PROBLEM DETAILS —
Find the line containing "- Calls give" in the records below. Copy exactly that line and each one after it, ending at the line containing "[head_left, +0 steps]", and nothing more.

RECORDED INFORMATION —
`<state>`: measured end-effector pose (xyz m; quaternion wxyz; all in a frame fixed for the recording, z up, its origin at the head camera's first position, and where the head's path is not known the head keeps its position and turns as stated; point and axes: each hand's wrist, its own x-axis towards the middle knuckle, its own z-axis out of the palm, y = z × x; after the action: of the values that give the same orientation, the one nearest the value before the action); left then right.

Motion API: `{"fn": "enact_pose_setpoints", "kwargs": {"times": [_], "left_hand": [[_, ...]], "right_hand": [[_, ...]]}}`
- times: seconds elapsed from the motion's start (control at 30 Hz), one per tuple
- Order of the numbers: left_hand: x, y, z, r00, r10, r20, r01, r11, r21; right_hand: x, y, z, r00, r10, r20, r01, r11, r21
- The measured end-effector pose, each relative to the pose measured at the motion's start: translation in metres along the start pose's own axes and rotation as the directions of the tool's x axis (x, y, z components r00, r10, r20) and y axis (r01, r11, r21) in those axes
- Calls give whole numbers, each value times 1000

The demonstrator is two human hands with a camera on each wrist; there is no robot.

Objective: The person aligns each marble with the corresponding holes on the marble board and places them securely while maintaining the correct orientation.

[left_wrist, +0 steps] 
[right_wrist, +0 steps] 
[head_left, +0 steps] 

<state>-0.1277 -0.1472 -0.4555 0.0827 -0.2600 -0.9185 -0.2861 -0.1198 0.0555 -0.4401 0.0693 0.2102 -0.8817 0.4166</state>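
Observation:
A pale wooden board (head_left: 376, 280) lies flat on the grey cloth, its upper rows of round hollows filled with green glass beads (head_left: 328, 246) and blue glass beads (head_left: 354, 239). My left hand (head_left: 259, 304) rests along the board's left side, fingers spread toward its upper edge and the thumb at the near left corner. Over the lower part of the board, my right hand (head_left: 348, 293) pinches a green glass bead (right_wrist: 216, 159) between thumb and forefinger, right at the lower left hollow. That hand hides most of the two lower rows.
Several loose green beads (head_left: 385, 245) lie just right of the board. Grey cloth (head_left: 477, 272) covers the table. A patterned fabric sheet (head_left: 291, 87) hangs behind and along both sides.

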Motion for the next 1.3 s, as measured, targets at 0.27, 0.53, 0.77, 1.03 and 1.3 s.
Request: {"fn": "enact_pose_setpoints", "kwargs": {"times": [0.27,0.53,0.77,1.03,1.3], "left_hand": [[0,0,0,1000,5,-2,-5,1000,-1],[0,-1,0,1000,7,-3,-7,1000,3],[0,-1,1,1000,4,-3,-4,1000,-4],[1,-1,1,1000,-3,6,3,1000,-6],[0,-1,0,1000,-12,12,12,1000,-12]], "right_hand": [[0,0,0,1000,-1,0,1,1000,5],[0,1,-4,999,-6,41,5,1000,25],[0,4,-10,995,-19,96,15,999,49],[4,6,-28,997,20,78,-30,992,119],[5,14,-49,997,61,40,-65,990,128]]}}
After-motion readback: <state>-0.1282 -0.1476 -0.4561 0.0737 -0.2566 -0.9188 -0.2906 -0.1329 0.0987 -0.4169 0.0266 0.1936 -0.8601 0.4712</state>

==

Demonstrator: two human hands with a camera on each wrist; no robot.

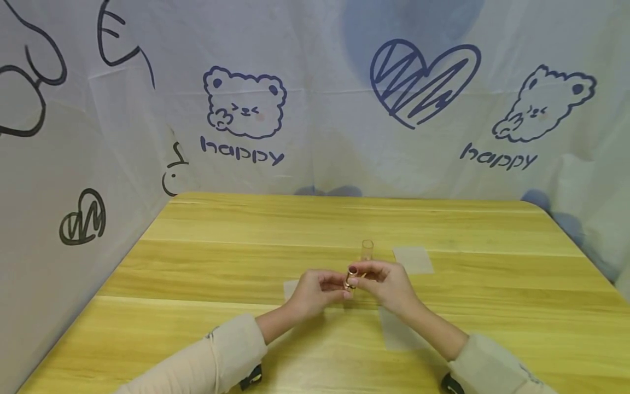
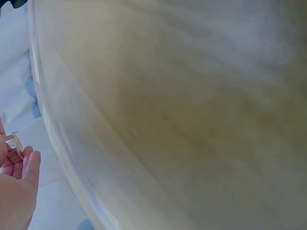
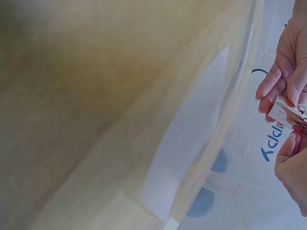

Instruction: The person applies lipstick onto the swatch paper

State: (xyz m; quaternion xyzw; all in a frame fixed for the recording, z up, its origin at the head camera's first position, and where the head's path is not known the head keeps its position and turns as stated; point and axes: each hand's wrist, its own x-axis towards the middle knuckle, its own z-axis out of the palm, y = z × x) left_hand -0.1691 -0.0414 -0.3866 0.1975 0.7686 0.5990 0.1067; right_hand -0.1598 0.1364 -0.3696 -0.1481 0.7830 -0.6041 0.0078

ANSWER BELOW —
- Calls give whole numbers, each value times 1000

The demonstrator is two human hands with a camera on each wrist; there is no robot.

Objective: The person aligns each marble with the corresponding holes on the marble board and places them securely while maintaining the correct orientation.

[left_wrist, +0 steps] 
[right_wrist, +0 steps] 
[head_left, +0 steps] 

Nothing else remains to be done for this exercise.